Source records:
◆ ◆ ◆ ◆

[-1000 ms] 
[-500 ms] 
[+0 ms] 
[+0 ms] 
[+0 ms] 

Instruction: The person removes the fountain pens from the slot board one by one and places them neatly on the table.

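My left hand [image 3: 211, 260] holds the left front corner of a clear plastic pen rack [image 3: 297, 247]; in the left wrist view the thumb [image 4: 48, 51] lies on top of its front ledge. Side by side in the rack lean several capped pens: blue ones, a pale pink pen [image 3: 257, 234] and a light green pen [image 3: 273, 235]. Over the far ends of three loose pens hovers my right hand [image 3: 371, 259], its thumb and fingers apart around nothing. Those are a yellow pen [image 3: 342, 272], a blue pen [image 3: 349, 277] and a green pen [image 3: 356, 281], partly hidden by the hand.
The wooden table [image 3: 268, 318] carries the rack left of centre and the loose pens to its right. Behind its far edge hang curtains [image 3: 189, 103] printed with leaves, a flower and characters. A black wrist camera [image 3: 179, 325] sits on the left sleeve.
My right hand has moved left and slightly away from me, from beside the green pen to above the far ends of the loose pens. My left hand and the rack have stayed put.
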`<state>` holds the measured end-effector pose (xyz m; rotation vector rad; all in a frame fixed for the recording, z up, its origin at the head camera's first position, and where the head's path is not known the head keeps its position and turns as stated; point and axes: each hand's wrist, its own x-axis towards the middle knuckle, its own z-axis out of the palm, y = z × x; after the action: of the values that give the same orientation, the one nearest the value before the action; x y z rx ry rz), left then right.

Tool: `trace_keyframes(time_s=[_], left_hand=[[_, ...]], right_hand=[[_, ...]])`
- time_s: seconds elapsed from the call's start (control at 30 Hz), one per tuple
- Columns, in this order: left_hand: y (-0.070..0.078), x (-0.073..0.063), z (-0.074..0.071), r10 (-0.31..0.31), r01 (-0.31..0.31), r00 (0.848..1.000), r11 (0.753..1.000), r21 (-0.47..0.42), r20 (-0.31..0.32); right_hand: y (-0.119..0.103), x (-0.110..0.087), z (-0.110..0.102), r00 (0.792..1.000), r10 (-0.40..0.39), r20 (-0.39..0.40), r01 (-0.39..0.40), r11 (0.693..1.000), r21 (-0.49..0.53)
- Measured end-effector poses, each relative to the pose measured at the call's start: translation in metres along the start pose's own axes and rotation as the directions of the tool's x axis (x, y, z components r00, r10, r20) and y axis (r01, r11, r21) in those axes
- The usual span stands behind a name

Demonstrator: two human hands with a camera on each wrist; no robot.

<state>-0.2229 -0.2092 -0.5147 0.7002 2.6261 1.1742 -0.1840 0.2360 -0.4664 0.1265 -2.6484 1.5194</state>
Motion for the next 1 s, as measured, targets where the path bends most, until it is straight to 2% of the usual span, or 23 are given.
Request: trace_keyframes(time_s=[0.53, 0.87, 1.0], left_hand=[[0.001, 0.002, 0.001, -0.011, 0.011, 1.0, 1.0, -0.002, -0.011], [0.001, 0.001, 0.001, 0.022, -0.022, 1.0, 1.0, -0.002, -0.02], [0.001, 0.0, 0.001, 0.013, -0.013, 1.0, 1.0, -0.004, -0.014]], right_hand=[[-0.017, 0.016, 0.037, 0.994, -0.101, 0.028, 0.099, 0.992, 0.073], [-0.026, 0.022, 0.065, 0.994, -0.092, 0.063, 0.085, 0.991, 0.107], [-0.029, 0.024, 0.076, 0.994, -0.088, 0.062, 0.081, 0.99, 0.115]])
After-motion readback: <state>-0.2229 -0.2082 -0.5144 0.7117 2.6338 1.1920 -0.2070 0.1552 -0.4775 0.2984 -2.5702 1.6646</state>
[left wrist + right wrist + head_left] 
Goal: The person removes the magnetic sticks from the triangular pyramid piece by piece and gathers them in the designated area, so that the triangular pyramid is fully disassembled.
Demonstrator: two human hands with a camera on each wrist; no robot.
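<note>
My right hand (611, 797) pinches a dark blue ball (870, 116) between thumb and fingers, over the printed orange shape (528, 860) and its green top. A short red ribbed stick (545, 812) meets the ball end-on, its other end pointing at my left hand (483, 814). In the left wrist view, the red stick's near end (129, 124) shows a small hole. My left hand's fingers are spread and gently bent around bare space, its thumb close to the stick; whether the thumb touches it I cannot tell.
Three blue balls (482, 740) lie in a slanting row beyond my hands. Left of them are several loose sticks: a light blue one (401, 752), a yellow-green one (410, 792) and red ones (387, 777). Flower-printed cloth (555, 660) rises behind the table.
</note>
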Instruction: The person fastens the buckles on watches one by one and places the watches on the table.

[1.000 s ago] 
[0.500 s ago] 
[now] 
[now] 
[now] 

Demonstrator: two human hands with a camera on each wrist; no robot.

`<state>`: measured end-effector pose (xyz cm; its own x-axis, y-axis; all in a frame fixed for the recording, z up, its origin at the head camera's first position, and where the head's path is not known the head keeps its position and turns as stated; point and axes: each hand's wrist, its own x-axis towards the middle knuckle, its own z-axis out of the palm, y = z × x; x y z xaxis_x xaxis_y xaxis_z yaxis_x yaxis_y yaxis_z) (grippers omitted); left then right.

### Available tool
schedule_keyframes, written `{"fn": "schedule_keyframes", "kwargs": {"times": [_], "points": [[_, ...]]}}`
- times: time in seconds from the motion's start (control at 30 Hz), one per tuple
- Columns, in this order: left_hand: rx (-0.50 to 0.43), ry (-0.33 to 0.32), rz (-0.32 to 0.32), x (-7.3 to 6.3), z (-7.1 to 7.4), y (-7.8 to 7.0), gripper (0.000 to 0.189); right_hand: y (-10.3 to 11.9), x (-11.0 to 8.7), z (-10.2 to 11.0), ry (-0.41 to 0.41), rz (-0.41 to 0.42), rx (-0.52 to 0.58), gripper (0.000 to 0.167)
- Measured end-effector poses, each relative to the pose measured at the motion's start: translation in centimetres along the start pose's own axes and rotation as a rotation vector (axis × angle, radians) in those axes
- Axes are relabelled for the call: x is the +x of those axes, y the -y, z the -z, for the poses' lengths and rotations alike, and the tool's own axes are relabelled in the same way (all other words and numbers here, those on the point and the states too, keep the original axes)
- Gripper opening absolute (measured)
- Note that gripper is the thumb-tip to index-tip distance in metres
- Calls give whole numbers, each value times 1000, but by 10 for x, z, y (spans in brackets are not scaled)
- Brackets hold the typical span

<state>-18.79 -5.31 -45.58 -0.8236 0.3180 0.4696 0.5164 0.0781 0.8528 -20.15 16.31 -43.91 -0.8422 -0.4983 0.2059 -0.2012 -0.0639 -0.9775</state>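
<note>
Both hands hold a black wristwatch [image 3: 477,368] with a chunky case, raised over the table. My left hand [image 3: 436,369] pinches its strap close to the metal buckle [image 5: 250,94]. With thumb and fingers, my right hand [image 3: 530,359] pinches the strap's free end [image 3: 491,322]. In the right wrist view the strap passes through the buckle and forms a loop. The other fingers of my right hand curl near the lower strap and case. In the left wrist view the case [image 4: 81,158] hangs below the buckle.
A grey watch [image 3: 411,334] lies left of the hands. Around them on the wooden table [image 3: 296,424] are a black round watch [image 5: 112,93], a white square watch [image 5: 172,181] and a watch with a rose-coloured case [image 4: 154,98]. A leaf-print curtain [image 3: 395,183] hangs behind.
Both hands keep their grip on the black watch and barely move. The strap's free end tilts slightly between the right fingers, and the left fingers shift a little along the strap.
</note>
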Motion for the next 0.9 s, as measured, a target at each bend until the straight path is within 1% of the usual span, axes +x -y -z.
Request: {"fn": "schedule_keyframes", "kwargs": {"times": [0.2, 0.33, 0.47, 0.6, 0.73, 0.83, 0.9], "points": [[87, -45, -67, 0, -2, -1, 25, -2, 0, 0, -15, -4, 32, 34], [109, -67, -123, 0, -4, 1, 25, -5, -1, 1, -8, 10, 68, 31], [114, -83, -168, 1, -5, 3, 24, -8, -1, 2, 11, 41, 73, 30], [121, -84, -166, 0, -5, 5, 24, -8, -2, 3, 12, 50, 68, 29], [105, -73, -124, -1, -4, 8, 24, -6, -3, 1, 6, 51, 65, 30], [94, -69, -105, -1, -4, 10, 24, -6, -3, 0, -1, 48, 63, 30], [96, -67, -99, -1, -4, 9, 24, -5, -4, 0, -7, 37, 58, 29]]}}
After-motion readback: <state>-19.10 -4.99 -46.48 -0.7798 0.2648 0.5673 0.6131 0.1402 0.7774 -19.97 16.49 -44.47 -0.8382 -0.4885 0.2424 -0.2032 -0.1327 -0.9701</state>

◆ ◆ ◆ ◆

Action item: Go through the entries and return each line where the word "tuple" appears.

Task solution:
- time_s: seconds elapsed from the call's start (control at 30 Hz), one per tuple
- times: time in seconds from the motion's start (control at 30 Hz), one per tuple

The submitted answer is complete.